I plan on adopting a pair of female rats within the next few months, but I am the type of person that likes to prepare in advance (especially in regards to making lists of everything I'll need beforehand), and right now I'm stuck on the "bedding" portion of my supply list.

I realize that I may be required to change bedding depending on whether or not my future ratties react badly to a certain bedding, but in general I've tried to find some that have reasonable absorbency/odor control and aren't too dusty. (to hopefully prevent buying litter that will irritate them in the first place)

This is what I've narrowed it down to:

Drs. Foster & Smith: Aspen Bedding (seems to work pretty well overall, but may be fairly dusty?)
Vitakraft: Eco Small Pet Bedding (rave reviews, but given the material it's made from, I'm worried it may not be very absorbent) 

Basically, I just want to see if anyone has had any experiences with any of the above beddings, and if so, how they'd rate them/pros and cons/etc. And, of course, if anyone else has some good alternative suggestions that meet the aforementioned requirements, I'm all ears! (Overall, I'm worried more about odor control and absorbency, but finding a bedding that is also minimal in the dust department would be a *huge* plus.)

Thank you all! And sorry for being the millionth person to bug you guys about bedding  I just couldn't really find any answers regarding _these specific_ substrates.


----------



## Cinn (Mar 4, 2015)

The aspen is cheaper, but can be just a tiny bit dusty. The Eco bedding is more expensive. Both are not very absorbent in my opinion. I personally use Carefresh bedding because it is absorbent. You can also consider using fleece if you want to.


----------



## erikablanchettexo (Nov 25, 2014)

I've had so many issues with other bedding being super dusty and after being suggested to use Eco bedding and using it for a few weeks I must say its pretty awesome! My rats love to run around in it and make little tunnels and I honestly haven't noticed that it wasn't absorbent or anything (then again they have a litter box also). I'd for sure give it a try and see how you like it. You only really need to change it once a week.


----------



## kksrats (Jul 25, 2014)

I've found that some brands of aspen are dusty and some aren't. I chose to use aspen in most of my cages because it smells nice and doesn't become putrid smelling within a few days of soaking up pee (sorry, biased against paper lol). If you want to try aspen and find that it's too dusty for your taste, shake it around in a big colander a bit over a trash bag or something.


----------



## Tedology (Mar 3, 2015)

This is so timely.

I was at Petsmart today for 20 minutes in the bedding aisle alone! After some time I thought, "This is ridiculous! My babies are coming Saturday!" I chose the Carefresh Complete (I think it has some baking soda in it? --- hope that's not harmful?). Currently bedding is: buy 2, get one free.

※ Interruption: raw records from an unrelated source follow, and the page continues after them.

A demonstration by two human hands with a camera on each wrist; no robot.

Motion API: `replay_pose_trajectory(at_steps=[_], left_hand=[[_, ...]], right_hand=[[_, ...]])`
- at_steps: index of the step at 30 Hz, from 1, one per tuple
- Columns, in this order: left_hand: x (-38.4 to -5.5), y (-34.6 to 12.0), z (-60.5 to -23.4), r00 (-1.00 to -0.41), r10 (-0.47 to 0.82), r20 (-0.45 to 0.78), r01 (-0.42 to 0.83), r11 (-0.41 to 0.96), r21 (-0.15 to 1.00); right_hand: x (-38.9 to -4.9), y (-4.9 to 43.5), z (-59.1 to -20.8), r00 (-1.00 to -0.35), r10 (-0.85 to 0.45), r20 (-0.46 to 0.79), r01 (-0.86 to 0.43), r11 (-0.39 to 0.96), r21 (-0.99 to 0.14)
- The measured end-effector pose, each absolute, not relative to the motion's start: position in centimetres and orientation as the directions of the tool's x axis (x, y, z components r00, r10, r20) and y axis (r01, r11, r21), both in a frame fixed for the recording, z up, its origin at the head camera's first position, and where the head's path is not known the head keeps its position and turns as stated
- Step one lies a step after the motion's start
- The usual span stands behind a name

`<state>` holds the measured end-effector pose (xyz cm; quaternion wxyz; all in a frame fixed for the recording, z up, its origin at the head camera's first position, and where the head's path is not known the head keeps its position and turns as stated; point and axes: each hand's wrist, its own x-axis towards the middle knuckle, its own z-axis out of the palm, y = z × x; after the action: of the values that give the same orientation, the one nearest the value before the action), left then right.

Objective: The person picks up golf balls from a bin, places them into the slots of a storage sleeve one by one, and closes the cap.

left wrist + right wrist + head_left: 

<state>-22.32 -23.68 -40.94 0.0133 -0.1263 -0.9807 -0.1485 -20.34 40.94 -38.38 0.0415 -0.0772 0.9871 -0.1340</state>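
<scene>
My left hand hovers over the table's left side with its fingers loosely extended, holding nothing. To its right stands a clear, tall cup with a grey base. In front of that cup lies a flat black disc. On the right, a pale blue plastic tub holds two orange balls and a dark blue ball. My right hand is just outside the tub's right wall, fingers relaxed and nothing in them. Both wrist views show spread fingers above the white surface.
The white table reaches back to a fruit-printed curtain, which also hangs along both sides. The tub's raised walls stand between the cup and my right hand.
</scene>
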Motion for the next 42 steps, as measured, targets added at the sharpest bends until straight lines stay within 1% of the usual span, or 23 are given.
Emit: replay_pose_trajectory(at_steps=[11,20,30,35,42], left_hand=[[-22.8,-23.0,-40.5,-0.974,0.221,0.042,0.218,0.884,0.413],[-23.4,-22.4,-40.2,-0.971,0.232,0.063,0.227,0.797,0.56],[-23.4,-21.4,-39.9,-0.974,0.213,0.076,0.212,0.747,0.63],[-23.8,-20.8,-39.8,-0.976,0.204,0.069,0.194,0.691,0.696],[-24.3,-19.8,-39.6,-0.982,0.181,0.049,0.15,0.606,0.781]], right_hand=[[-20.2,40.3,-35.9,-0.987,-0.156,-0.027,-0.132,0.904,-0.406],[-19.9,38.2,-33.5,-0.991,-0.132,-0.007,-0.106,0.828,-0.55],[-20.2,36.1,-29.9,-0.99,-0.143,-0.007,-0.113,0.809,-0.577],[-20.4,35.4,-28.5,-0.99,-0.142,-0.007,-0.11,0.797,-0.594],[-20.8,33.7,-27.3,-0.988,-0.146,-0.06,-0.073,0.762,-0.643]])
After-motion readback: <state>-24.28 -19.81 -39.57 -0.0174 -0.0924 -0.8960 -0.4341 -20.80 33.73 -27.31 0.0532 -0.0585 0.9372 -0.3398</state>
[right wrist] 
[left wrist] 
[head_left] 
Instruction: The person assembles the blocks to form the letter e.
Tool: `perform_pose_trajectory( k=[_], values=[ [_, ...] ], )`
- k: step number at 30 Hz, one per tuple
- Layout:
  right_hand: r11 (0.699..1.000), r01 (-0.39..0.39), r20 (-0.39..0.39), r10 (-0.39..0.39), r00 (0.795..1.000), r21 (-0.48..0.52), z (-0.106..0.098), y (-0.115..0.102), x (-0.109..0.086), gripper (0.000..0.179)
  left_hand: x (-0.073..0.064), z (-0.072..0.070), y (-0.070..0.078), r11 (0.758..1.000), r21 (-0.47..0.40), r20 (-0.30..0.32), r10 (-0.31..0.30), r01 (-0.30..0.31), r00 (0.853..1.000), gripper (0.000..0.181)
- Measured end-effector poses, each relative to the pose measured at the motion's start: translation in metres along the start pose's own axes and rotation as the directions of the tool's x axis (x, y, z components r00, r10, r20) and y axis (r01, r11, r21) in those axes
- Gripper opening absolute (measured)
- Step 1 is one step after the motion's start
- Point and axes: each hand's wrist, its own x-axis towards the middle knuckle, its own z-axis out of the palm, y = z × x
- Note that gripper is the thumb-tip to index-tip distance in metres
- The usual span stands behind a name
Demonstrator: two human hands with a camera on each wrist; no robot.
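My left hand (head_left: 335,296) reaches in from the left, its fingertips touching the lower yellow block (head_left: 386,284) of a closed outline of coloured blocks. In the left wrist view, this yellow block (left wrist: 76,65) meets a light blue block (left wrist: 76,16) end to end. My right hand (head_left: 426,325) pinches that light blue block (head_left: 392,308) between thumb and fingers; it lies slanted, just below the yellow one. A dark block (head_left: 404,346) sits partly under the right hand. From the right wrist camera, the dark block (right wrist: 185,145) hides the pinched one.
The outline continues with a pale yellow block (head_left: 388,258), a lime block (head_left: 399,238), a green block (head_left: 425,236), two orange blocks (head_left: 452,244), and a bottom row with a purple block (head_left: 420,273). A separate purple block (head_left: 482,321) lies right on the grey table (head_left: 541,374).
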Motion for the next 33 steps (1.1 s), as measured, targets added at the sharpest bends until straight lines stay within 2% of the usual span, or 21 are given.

I may check out the Eco (I did see that there as well).

I just want my rats to be happy and healthy...I'm choosing bedding, not a spouse or vehicle!


----------



## kksrats (Jul 25, 2014)

Tedology said:


> This is so timely.
> 
> I was at Petsmart today for 20 minutes in the bedding aisle alone! After some time I thought, "This is ridiculous! My babies are coming Saturday!" I chose the Carefresh Complete (I think it has some baking soda in it? --- hope that's not harmful?). Currently bedding is: buy 2, get one free.
> 
> ...


Lol I understand that. I spend more time looking at ingredients and nutrition on my rats' food and snacks than I do with my own.


----------



## Tedology (Mar 3, 2015)

kksrats said:


> Lol I understand that. I spend more time looking at ingredients and nutrition on my rats' food and snacks than I do with my own.


ROFL! Glad I'm not alone. 

It got to the point..."Okay...so this one is white...and this one is purple. Is purple harmful?" (Both were the exact same, other than that! LOL)


----------



## MomToRats (Dec 25, 2014)

I use to use care fresh but Snowball tends to sneeze a lot when I was using It so I just decided to go with the fleece instead , so far it's worked great no sneezes here


----------



## Augustine (Nov 14, 2011)

I was initially going to choose either aspen or carefresh, but I was worried that carefresh would end up being too dusty for them. With aspen, on the other hand, it seems kind of hit or miss; some brands are riddled with dust, while others are far more reasonable in the dust department.

I'm thinking that I'll try aspen first. I found a method of "de-dusting" the aspen (which seems to help, even if only to a point) on another website, so I will try that first and see how it goes. If my future ratties show any signs of sneezing/other negative reactions to the aspen, I'll switch them to the Eco Small bedding and see how that works.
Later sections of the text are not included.